My heart hurts. My mind feels numb. I want to be alone, but alone is where it hurts the most. I find comfort in community, but I’m overstimulated there.

I feel drawn to simply sit—with my thoughts, with the Lord, with a friend—not saying a word, just trying to feel.

What I feel is confusing. A strange cycle of pain, joy, and guilt.

There’s so much pain in losing someone i’m this close with. It’s hard to express. I never took the time to imagine my life without her, and she was taken so quickly that I still feel the emotional whiplash. I’m sure that will stick around for a while.

I find peace and joy in reminiscing over her beautiful life, and the impact she had on this world. She is dancing and praising in the presence of the Lord for eternity and that alone is a reason to celebrate. I smile.

Then comes a tiny glimmer of normalcy. Because life with her was so fun and filled with joy, it’s just something that I’ve come to expect with her. For a moment I find comfort, but just as I begin to settle into it, reality strikes, landing a massive blow straight to my gut.

That’s when the guilt sinks in.

Guilt for feeling the slightest bit “okay”, even for a brief moment. Guilt for attempting to imagine moving on without her. Guilt over any random little moment in our life together that may have resulted in a disagreement, or annoyance, or taking my time with her for granted. Those moments were few and far between, but somehow they seem to make themselves more prominent in my mind.

And the cycle begins again. Pain. Joy. Guilt. Pain. Joy. Guilt. Pain. Joy. Guilt.

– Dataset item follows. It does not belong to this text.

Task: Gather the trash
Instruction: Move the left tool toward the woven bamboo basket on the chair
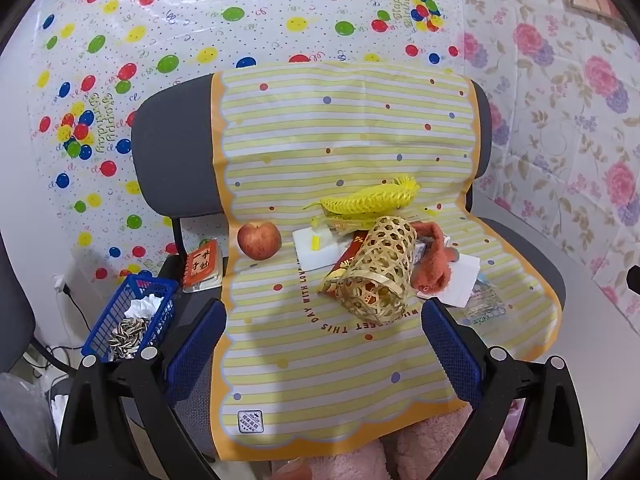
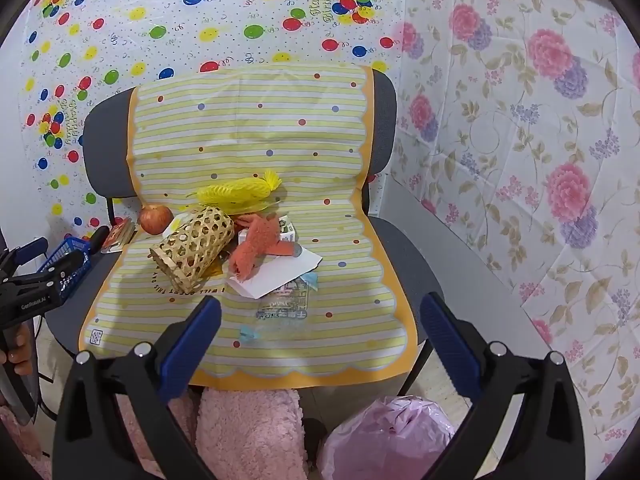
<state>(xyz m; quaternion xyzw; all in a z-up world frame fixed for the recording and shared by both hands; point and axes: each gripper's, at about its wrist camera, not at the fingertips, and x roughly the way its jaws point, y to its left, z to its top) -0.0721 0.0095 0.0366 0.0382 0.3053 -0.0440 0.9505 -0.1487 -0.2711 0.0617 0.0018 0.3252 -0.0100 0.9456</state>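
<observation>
On a chair draped with a yellow striped cloth lies a pile: a tipped woven bamboo basket, a yellow foam fruit net, an orange fuzzy sock, white paper, a clear plastic wrapper and a red apple. My left gripper hovers open before the basket. Open too, my right gripper hangs over the wrapper. Both are empty.
A blue crate with seed shells and crumpled tissue sits on the chair's left, beside an orange notebook. A pink trash bag stands below the seat's front right. Pink fluffy legs are in front. Patterned sheets cover the walls.
</observation>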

My logical mind knows better than to think this way, but my heart is filled with emotions that seem to fail me.

Mom wouldn’t want this.

She would tell me that purpose can be found here. That God has a plan and a reason for doing things, in his way and in his time.

She would tell me that in my weakness He is strong. That if I feel lost, I can draw closer to him. That I can find true comfort there.

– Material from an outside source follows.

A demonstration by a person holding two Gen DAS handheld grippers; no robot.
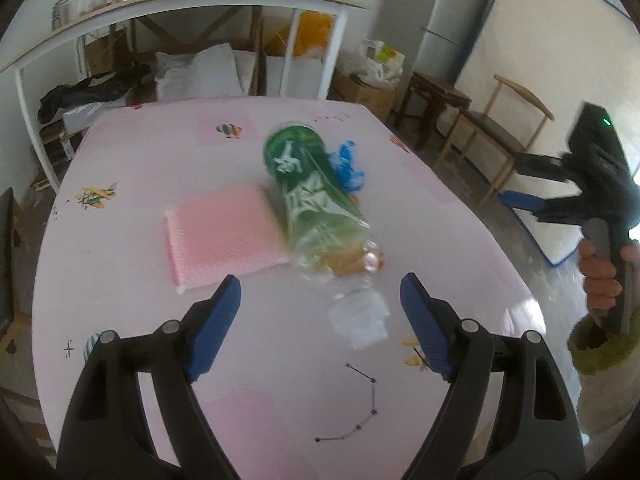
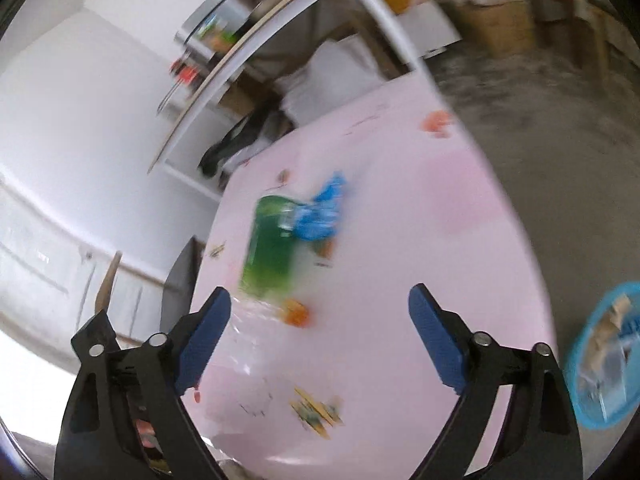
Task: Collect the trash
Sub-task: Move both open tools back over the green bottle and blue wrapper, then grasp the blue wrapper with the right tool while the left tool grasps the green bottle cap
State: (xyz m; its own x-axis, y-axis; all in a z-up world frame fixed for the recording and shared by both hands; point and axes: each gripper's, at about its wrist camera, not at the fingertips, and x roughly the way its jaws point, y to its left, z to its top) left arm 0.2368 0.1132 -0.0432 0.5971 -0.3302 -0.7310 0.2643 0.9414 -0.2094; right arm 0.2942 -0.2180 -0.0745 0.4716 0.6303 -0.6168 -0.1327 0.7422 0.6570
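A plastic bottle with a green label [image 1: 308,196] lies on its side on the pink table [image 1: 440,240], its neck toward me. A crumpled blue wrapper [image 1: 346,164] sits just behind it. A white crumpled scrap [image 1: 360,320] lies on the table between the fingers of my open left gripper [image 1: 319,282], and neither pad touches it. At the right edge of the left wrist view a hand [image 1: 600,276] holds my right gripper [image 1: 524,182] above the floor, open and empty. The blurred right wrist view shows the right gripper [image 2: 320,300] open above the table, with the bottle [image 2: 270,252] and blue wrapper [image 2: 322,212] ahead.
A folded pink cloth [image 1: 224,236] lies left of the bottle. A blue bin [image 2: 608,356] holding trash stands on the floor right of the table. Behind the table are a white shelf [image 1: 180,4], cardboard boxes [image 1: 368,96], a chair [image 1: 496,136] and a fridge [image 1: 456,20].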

She would tell me that sometimes life sucks, but there will always be brighter days ahead. That I don’t need to give up entirely, I just need a quick break—to go shopping, grab lunch, or go for a walk. Then, she’d drop whatever she was doing to join me.

Grief seems to sabotage our very existence and causes us to question everything. But in this moment I get to choose to rely on what I know to be true.

God is good. He is faithful to provide—comfort, joy, wisdom, strength, and peace that surpasses all understanding.

I have more grieving to do, and more work to do. And maybe soon I’ll do just that. For now I think I’ll just sit, finding the space and the grace to simply be.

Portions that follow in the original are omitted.